«Siamo ancora dentro la pandemia e il costante aumento dei contagi ci impone di tenere l’attenzione altissima: stavolta però, forti dell’esperienza della scorsa primavera, dovremo adoperarci, rimanendo vigili e prudenti, pronti a intervenire nuovamente se necessario». Lo ha detto il presidente del Consiglio, Giuseppe Conte, in un passaggio dell’informativa tenuta in Aula alla Camera sulle ultime misure di contrasto al Covid. «Le strategie adottate per far fronte alla prima ondata del virus non possono essere le stesse che adottiamo oggi. Siamo più preparati. L’Italia è in una situazione ben diversa rispetto a quella del mese di marzo, anche se anche questa situazione si sta rivelando molto critica» ha aggiunto il premier. Conte ha ribadito l’appello a «evitare gli spostamenti non necessari e le attività superflue». Ma la crescita dei contagi non si arresta. E nel governo è tornato a farsi sentire il pressing per aggiornare il Dpcm del 18 ottobre, che a detta di molti è già superato dai numeri, che corrono velocissimi.
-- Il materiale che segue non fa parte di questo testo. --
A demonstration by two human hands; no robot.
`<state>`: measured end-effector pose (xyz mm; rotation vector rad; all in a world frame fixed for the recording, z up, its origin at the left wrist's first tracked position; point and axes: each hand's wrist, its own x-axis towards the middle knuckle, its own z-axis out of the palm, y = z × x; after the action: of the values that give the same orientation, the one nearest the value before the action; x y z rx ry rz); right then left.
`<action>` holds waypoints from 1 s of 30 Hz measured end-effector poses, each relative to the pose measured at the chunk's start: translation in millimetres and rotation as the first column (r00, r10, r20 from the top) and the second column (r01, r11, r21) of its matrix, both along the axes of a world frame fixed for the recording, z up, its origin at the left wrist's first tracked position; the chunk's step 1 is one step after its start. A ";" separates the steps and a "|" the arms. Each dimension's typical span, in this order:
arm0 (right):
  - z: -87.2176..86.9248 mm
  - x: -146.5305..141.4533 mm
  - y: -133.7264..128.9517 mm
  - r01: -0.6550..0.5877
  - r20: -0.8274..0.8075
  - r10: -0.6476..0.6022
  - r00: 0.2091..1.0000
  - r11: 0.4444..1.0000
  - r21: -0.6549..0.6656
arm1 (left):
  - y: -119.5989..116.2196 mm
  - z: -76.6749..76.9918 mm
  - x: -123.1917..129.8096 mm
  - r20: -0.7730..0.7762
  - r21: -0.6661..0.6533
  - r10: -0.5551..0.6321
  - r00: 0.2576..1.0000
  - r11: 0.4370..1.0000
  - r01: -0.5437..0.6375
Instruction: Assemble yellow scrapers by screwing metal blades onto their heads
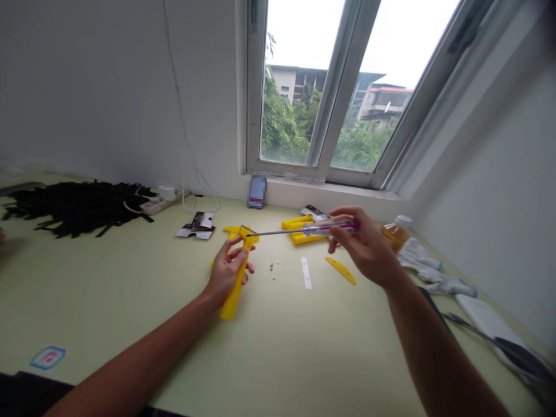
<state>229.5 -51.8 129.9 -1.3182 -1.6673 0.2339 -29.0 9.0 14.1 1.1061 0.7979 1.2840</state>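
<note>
Yellow plastic bar (pixel 232 292), long and flat with a short crosspiece at its far end, sits in the curled fingers of the left hand (pixel 226 272), tilted with its far end up and away from the person. The nearly closed right hand (pixel 362 246) grips a clear, purple-striped screwdriver (pixel 330 227), whose thin steel shaft points left, almost level, its tip at the bar's crosspiece. Between the hands, tiny metal screws (pixel 273 269) lie on the pale green counter (pixel 108 301), with a white paper strip (pixel 306 272) and a yellow plastic wedge (pixel 341 270) just below the right hand.
</note>
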 end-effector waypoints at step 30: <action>-148.5 12.6 -123.4 0.290 0.183 -0.322 0.929 0.940 0.180 | 4.6 -0.5 -3.4 0.039 0.076 -0.088 0.995 0.993 0.085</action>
<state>242.1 -175.2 -18.6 -1.5057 -1.5865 -0.2214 -32.4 13.5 13.6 1.1568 0.6685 1.2679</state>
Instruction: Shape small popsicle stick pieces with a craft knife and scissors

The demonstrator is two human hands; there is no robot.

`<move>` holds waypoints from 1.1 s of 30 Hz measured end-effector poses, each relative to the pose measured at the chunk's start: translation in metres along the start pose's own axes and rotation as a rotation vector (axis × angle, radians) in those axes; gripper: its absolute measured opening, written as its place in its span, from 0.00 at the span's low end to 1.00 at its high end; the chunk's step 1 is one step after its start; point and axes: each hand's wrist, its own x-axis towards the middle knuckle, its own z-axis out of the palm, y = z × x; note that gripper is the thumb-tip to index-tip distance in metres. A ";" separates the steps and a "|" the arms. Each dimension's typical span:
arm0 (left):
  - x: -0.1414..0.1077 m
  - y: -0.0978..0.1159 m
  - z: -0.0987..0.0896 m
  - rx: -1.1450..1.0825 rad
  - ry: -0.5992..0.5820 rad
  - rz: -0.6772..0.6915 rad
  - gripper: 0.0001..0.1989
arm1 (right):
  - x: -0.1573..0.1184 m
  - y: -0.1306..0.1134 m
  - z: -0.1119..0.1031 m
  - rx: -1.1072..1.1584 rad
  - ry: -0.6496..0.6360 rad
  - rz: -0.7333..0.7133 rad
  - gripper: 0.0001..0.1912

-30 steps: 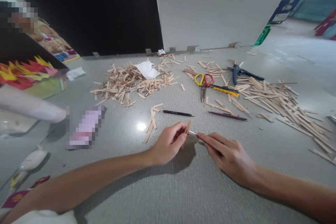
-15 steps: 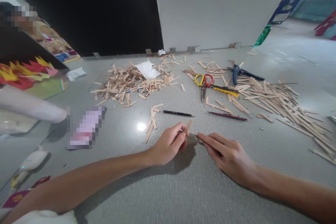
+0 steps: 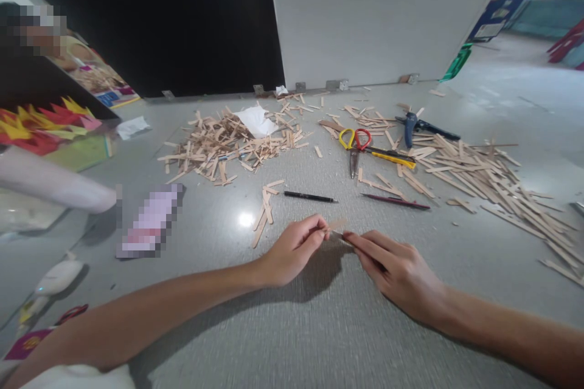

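My left hand (image 3: 296,250) pinches a short wooden craft stick (image 3: 338,224), which sticks out to the right from the fingertips. Facing it, my right hand (image 3: 396,267) is closed, its fingers pressed together on a thin, narrow piece (image 3: 336,233) that reaches toward the left fingertips. That piece is too small to name and mostly hidden by the fingers. Beyond the hands lie a black pen (image 3: 310,196) and a dark red pen (image 3: 395,200). A few cut craft sticks (image 3: 263,209) rest beyond my left hand.
Cut sticks are heaped (image 3: 214,143) at the back left under white paper (image 3: 257,120). Scissors (image 3: 354,152), a yellow-black cutter (image 3: 392,159) and a blue-black tool (image 3: 410,127) lie ahead, beside long sticks (image 3: 493,176). A standing board (image 3: 365,18) borders the back. Someone sits far left.
The craft stick in my left hand has turned from pointing up to lying nearly level, toward the right. My right hand has barely moved.
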 end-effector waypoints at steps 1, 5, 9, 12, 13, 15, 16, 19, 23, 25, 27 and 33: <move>0.000 0.001 0.000 0.009 -0.002 0.001 0.14 | 0.000 0.000 0.000 0.005 -0.005 0.003 0.17; -0.001 0.003 0.000 0.038 -0.005 0.007 0.15 | 0.000 -0.002 -0.001 0.025 -0.025 0.015 0.18; -0.001 0.001 0.000 0.025 -0.008 0.021 0.16 | 0.000 -0.001 -0.002 0.033 -0.022 0.016 0.19; -0.002 -0.002 0.000 0.028 -0.010 0.034 0.16 | 0.000 -0.001 -0.001 0.015 -0.024 0.021 0.19; -0.002 -0.002 0.000 0.030 -0.011 0.034 0.16 | 0.000 -0.001 -0.001 0.012 -0.027 0.024 0.19; -0.002 -0.003 0.000 0.037 -0.012 0.035 0.17 | 0.000 -0.001 -0.001 0.011 -0.034 0.024 0.19; -0.002 -0.004 0.000 0.041 -0.011 0.035 0.17 | -0.001 0.000 -0.001 0.011 -0.030 0.021 0.19; -0.001 -0.004 0.000 0.054 -0.003 0.038 0.17 | -0.001 0.000 -0.001 0.006 -0.031 0.020 0.18; -0.001 -0.003 0.001 0.067 0.000 0.029 0.17 | -0.002 0.000 -0.001 -0.011 -0.030 0.021 0.18; -0.002 -0.002 0.001 0.074 0.001 0.031 0.17 | -0.001 0.000 0.000 -0.010 -0.027 0.014 0.18; -0.002 -0.002 0.001 0.086 0.003 0.035 0.17 | -0.001 0.000 0.000 -0.008 -0.026 0.011 0.18; -0.002 -0.001 0.001 0.109 0.001 0.037 0.18 | 0.001 -0.001 -0.001 -0.001 -0.032 0.024 0.20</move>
E così molte regioni stanno procedendo a misure più restrittive. Mentre l’esecutivo sceglie di procedere «in maniera graduale» con un obiettivo dichiarato: tenere aperte le attività produttive e le scuole. Ma se il numero dei nuovi positivi da Covid e soprattutto quello dei ricoverati continuerà ad aumentare in maniera veloce come in questi giorni, sembra scontato che si debba procedere ad altre chiusure progressive, se non addirittura a un nuovo lockdown. Palazzo Chigi al momento lo esclude, anche se una soglia è stata comunque fissata: 2.300 persone in terapia intensiva. È questo il livello di allarme che potrebbe far scattare misure drastiche.
Il punto di riferimento resta il documento adottato dagli esperti del Cts, il famoso studio sui quattro scenari che determinano gli indicatori di rischio e i relativi effetti sulle strutture ospedaliere. Se l’indice Rt sarà oltre l’1,5 per tre settimane consecutive, scatterà il livello «alto» di rischio, il peggiore, cioè quello che richiede tutto il necessario per contenere contagi e ricoveri. Tra fine settembre e inizio ottobre, l’indice Rt è salito a 1,06, la scorsa settimana a 1,17.
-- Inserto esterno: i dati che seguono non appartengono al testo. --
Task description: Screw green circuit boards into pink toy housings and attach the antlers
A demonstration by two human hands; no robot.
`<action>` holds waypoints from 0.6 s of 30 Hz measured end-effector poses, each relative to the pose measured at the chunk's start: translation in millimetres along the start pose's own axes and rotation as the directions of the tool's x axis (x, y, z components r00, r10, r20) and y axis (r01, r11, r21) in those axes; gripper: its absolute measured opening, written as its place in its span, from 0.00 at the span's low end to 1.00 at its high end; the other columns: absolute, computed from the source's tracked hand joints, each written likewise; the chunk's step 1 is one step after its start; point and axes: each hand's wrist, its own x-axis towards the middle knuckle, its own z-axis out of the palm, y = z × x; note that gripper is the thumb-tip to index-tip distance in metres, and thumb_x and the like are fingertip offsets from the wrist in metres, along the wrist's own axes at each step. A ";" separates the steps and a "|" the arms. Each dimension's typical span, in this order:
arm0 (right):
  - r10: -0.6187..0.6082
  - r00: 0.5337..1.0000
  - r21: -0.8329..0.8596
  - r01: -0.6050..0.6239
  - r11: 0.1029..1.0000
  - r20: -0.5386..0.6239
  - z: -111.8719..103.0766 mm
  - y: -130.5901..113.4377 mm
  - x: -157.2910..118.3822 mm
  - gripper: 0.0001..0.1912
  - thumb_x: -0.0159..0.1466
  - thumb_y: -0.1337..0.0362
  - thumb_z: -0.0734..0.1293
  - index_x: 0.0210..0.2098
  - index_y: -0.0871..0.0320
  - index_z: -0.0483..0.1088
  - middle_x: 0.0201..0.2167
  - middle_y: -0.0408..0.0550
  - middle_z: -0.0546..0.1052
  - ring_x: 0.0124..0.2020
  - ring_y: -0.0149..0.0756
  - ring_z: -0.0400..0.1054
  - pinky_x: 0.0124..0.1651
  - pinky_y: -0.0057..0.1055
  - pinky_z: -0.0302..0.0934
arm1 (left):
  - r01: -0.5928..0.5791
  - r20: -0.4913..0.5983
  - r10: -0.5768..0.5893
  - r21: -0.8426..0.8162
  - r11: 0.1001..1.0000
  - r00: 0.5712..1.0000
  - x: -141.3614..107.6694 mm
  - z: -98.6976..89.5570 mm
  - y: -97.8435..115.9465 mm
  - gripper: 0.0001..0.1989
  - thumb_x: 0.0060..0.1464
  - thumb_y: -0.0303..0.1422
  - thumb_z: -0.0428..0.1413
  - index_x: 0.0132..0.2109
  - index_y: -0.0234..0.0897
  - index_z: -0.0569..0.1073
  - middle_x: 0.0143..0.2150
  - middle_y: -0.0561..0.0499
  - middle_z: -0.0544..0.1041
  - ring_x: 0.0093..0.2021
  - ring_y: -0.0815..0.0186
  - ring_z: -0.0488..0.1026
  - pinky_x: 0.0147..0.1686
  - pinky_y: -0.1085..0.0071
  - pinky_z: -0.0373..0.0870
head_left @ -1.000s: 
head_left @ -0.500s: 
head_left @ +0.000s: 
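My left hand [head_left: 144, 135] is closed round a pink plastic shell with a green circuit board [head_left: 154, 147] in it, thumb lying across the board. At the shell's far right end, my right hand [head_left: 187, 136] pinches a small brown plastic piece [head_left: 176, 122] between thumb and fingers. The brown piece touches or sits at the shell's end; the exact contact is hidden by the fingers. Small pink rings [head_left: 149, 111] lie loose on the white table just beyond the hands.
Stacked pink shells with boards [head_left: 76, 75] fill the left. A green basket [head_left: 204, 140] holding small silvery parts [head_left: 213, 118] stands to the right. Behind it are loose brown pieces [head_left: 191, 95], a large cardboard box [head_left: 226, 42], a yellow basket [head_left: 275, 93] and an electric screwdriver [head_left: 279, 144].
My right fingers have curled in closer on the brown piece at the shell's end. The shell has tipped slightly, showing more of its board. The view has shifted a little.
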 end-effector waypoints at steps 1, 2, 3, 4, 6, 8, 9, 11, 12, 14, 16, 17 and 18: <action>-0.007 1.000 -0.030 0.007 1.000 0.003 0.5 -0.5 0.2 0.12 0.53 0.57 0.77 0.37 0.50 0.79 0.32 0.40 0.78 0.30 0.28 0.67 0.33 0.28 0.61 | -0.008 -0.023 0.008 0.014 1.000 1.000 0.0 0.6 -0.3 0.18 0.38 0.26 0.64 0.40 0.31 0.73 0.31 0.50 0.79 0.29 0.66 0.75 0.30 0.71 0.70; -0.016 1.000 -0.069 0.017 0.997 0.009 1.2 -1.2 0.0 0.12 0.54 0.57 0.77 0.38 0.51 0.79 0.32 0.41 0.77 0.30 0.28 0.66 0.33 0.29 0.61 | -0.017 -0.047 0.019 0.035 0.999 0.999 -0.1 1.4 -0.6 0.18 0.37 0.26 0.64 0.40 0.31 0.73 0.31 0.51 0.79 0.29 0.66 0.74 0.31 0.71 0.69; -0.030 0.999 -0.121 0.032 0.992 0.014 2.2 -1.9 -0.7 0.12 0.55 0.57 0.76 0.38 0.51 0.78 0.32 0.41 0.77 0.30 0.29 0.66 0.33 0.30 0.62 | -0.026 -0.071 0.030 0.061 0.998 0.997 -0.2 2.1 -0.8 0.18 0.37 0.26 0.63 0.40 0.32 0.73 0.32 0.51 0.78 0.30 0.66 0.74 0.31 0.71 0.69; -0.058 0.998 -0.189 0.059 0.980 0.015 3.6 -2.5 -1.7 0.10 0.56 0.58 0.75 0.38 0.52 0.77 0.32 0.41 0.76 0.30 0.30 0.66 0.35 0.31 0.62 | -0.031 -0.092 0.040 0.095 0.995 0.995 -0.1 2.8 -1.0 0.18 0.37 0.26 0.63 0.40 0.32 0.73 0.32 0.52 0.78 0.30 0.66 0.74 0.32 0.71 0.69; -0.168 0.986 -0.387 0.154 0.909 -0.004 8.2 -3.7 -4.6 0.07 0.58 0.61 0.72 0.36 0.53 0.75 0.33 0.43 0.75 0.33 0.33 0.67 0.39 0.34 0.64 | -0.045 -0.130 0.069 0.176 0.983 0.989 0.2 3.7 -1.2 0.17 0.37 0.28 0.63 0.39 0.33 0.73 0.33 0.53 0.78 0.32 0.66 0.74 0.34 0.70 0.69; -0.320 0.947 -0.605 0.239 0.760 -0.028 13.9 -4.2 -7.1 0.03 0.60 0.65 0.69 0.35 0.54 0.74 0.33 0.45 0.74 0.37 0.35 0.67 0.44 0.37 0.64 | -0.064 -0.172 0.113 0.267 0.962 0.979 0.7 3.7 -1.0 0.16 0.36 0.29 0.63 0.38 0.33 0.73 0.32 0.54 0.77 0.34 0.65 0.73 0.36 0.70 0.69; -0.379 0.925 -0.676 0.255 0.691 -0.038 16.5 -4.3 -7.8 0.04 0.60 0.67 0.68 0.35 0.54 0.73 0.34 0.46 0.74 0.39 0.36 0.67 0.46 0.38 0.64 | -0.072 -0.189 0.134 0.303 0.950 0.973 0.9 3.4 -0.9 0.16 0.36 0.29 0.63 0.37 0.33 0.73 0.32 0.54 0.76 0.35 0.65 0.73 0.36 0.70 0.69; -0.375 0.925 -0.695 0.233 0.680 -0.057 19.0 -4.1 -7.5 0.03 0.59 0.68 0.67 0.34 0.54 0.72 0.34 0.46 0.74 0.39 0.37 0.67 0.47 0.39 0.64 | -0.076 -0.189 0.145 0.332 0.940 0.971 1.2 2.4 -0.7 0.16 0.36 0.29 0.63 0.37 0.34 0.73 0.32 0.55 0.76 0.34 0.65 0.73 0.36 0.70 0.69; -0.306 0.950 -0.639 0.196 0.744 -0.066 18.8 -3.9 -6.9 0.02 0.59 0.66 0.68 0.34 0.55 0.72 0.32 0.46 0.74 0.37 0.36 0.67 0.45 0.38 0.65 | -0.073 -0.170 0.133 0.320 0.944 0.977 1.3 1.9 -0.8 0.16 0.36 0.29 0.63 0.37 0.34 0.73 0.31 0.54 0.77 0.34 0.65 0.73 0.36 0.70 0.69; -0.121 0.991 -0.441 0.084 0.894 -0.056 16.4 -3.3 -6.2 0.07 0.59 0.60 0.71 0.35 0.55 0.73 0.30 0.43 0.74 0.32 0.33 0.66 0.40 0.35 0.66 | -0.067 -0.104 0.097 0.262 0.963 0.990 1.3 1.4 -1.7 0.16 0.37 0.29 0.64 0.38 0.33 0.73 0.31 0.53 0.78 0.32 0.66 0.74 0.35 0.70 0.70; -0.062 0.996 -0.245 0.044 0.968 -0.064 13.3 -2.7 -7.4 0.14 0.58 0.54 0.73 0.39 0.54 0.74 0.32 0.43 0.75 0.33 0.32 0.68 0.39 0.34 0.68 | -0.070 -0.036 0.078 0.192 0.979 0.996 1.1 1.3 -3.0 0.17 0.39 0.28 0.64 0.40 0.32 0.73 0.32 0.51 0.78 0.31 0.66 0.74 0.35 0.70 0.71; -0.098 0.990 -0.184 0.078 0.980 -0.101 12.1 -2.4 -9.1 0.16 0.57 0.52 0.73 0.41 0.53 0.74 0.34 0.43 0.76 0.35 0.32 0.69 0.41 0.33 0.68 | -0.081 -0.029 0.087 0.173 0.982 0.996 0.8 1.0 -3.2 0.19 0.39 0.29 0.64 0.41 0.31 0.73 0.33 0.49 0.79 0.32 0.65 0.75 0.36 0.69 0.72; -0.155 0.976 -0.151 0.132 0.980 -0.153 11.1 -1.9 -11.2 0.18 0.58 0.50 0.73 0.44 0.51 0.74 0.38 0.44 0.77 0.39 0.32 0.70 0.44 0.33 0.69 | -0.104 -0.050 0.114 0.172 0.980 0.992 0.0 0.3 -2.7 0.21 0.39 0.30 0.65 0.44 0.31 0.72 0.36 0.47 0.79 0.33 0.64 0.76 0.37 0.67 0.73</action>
Il ministro della Salute Roberto Speranza e quello degli Affari regionali Francesco Boccia trattano con le Regioni per rendere le misure omogenee in tutta Italia. Obiettivo è far entrare in vigore norme, in particolare quelle relative al coprifuoco, che siano uguali per tutti. Se questa linea non fosse sufficiente, si potrebbe impedire di viaggiare da una Regione all’altra se non per «comprovate esigenze» e dunque motivi di lavoro, di salute o altre urgenze. Di fronte a un peggioramento della situazione la prime attività a dover chiudere i battenti sarebbero le sale giochi. Sorvegliati speciali rimangono i centri commerciali. Alcuni governatori hanno già deciso di farli rimanere chiusi durante il fine settimana, dove maggiore è la circolazione delle persone. Se la curva epidemiologica continuerà a salire, il governo potrebbe estendere questa misura a tutto il territorio nazionale. Lasciando però aperti i negozi di generi alimentari e le farmacie, proprio come ha già fatto la Lombardia.
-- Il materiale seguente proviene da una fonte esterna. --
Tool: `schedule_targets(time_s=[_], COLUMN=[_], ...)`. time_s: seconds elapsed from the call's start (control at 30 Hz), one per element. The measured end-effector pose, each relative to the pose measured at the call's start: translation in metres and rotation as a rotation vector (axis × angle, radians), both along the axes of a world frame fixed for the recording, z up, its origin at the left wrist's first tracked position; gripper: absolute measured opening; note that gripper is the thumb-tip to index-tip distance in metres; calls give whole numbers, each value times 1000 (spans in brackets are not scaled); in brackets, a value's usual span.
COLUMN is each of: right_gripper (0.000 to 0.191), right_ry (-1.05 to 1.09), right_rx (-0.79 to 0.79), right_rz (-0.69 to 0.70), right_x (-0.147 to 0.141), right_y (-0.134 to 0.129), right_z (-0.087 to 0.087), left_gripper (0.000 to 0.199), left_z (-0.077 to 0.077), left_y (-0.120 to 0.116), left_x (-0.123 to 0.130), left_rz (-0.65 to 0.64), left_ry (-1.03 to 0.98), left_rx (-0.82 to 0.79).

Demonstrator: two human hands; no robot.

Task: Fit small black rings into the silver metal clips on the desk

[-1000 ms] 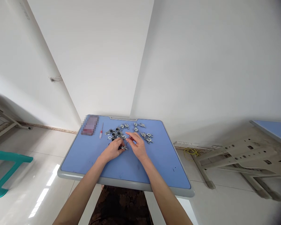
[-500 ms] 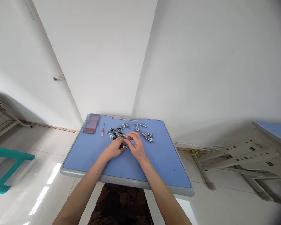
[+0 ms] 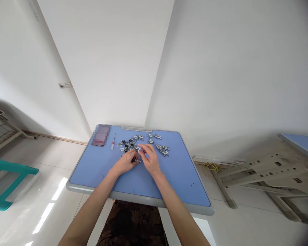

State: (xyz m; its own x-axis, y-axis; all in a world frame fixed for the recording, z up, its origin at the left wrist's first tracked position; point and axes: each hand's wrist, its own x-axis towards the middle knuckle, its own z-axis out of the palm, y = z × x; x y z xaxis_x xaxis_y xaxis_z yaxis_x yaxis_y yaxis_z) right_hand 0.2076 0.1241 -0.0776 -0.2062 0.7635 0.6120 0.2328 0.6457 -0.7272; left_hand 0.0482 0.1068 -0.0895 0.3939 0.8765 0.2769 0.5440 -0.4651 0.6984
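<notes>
holding tight over the blue table (image 3: 169, 179), and the left hand (image 3: 123, 163) has its fingers (image 3: 132, 158) curled in on a small metal fitting (image 3: 137, 160), right at the near edge of the pile! the right hand (image 3: 151, 159) sits just beside it, fingers (image 3: 144, 148) bent over the same spot, can't tell if they're gripping. silver clips with dark centres (image 3: 129, 145) heap up just ahead, more clips (image 3: 162, 149) off to the right, a red-handled screwdriver (image 3: 112, 143) beside the heap, and a pixelated flat object (image 3: 100, 135) in the far corner.
</notes>
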Motion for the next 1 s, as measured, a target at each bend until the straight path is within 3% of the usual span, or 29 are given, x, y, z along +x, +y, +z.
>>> schedule_targets(time_s=[0.17,0.4,0.57,0.77,1.0], right_gripper=[37,31,37,34,39], right_ry=[31,5,21,-25,53], right_rx=[-70,-4,-66,22,-129], right_rz=[73,-9,42,-31,71], right_x=[0,0,1,1,0], right_y=[1,0,0,0,-1], right_z=[0,0,-1,-2,-5], left_gripper=[14,12,13,12,14], left_z=[-1,-2,-2,-4,-5], left_y=[1,1,1,1,2], left_x=[-1,-1,-1,0,-1], left_rz=[-21,-1,-16,2,-20], left_ry=[-22,-3,-15,5,-8], left_rx=[-15,-2,-22,10,-8])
La preoccupazione forte riguarda gli ospedali. Perché è vero che molte strutture sanitarie reggono, ma altre sono in affanno, in alcune città i posti cominciano a scarseggiare. E si è abbassata, rispetto alla primavera scorsa, l’età media di chi presenta sintomi anche gravi. Ieri le persone ricoverate in terapia intensiva erano 926. Una settimana fa, il 14 ottobre, erano circa la metà, 539. È questo il dato che allarma e su questo si stanno modulando gli interventi. Con la convinzione che oltre le 2.300 persone in condizioni gravi il sistema rischi di collassare.